Steve gets in the "zone."

The contestants are escorted to their seats...by a stripper of course...of course. They have 10 minutes to eat as many chicken wings as possible.

Let the competition begin!

All of big Steve's 30+ person cavalry rush to the floor sporting their "Chicken Mafia" shirts (yes, he created a team name and shirts for himself - come on people - go big! or go home!) and we start chanting Ru -sci - o!....Ru -sci-o! over and over and over. Steve's sister-in-law, Tricia, and I am snapping pictures like crazy. I look next to me and some retired Patriots player has joined our group and is now chanting with us! And THEN... I see the unthinkable....

BIG STEVE HITS A WALL! (see picture)

I thought the competition was now going to go from gross and messy to disgusting and dirty nad that the Steve would be disqualified - this would be UNACCEPTABLE!

ENTER SISTER (that's me)....

PLEASE NOTE - this portion of the story is very important.
I push my big, fat, pregnant behind up to the stage, right in front of him...and I yell some not so nice verbiage along the lines of ..."you piece of $hi^! you $u(k! get your @ss in gear and hurry the F&*$% up!" etc. etc. etc. I hope my unborn babies little ears didn't hear what I was saying and if they did the understand the circumstances! I mean, everyone knows these are not words I would ever normally use but desperate times call for desperate measures!

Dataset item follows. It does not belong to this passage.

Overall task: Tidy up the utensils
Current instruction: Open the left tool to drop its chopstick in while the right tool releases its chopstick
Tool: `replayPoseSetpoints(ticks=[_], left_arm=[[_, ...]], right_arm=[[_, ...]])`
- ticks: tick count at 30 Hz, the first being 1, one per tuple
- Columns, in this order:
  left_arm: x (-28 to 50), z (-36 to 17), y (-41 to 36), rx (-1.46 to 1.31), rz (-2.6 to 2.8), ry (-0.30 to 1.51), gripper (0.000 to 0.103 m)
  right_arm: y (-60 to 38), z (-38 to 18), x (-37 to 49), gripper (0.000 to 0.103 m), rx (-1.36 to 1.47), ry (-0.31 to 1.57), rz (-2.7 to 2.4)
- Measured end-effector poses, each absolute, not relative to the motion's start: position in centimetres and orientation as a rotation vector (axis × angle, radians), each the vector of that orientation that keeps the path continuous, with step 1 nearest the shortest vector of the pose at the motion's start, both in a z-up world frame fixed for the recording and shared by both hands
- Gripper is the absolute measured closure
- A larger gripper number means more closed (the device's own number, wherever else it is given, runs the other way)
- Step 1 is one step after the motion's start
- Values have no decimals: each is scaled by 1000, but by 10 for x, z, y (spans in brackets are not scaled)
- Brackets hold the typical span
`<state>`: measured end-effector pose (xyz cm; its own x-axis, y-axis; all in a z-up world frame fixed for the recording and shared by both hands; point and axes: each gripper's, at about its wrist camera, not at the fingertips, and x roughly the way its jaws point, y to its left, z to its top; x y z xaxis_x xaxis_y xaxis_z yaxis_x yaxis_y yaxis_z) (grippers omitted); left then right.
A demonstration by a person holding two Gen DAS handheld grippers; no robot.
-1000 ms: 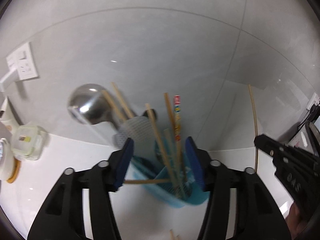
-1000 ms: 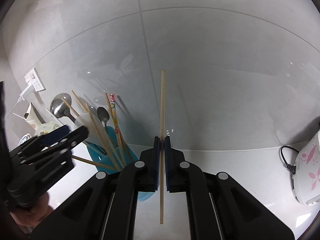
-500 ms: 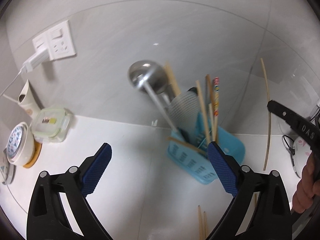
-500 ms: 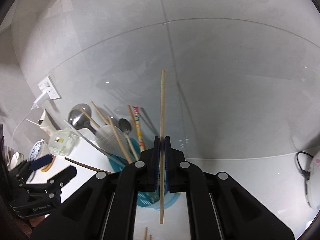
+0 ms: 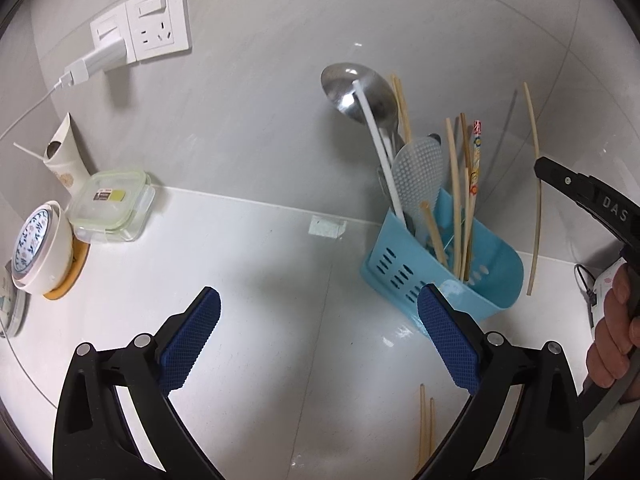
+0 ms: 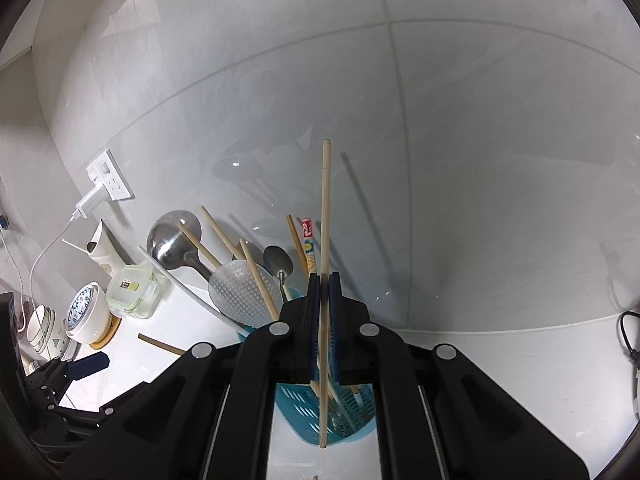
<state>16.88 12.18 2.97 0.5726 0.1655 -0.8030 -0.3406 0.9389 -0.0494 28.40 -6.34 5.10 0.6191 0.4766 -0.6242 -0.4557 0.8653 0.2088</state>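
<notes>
A blue slotted utensil holder (image 5: 440,268) stands on the white counter near the wall. It holds a steel ladle (image 5: 360,92), a clear rice paddle (image 5: 418,176) and several chopsticks. My left gripper (image 5: 320,340) is open wide and empty, low over the counter to the left of the holder. My right gripper (image 6: 325,280) is shut on a single wooden chopstick (image 6: 326,208) held upright, its lower end over the holder (image 6: 312,420). From the left wrist view that gripper (image 5: 540,170) and its chopstick (image 5: 534,184) stand just right of the holder. Two loose chopsticks (image 5: 424,428) lie on the counter.
On the left are a wall socket with a plugged charger (image 5: 140,40), a paper cup (image 5: 64,160), a green-lidded glass box (image 5: 110,204) and a white lidded cup (image 5: 38,248) on a coaster. A person's hand (image 5: 612,340) grips the right handle. A cabled appliance (image 5: 600,288) is at far right.
My left gripper opened wide and drew back to the left, away from the holder. My right gripper carried its chopstick leftward until it hangs over the holder.
</notes>
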Motion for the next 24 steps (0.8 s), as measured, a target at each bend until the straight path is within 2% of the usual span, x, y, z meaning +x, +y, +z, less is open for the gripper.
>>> replayPoseSetpoints(ticks=[10,23,24], left_arm=[[169,16,122,-220,283,942,6],[172,14,118,-218,268,939,6],[172,13,117,-218,267,941,6]], right_arm=[[-57,28,287,99,8,758,521],[-60,28,281,96,-27,767,498],[-61,28,279,86,-31,769,494]])
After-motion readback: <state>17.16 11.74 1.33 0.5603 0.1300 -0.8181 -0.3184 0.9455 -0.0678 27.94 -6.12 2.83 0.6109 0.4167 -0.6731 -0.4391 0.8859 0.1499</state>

The ten minutes are up, they look nasty with wing sauce all over the face and chicken bits hanging off their clothes. I almost vomited myself. yuk. (see picture)

So what happened............
Are you seriously asking me this...............
People. Come On!

....Big Steve is a Ruscio. Ruscio's thrive on competition. Ruscio's do not like to lose.

Of course he WON!

...and of course his equally as crazy friends must rush up on stage and cause a big scene! (see picture)
49 wings in 10 minutes the next closest guy was 5 wings behind - which isn't really close in the world of wing eating apparently.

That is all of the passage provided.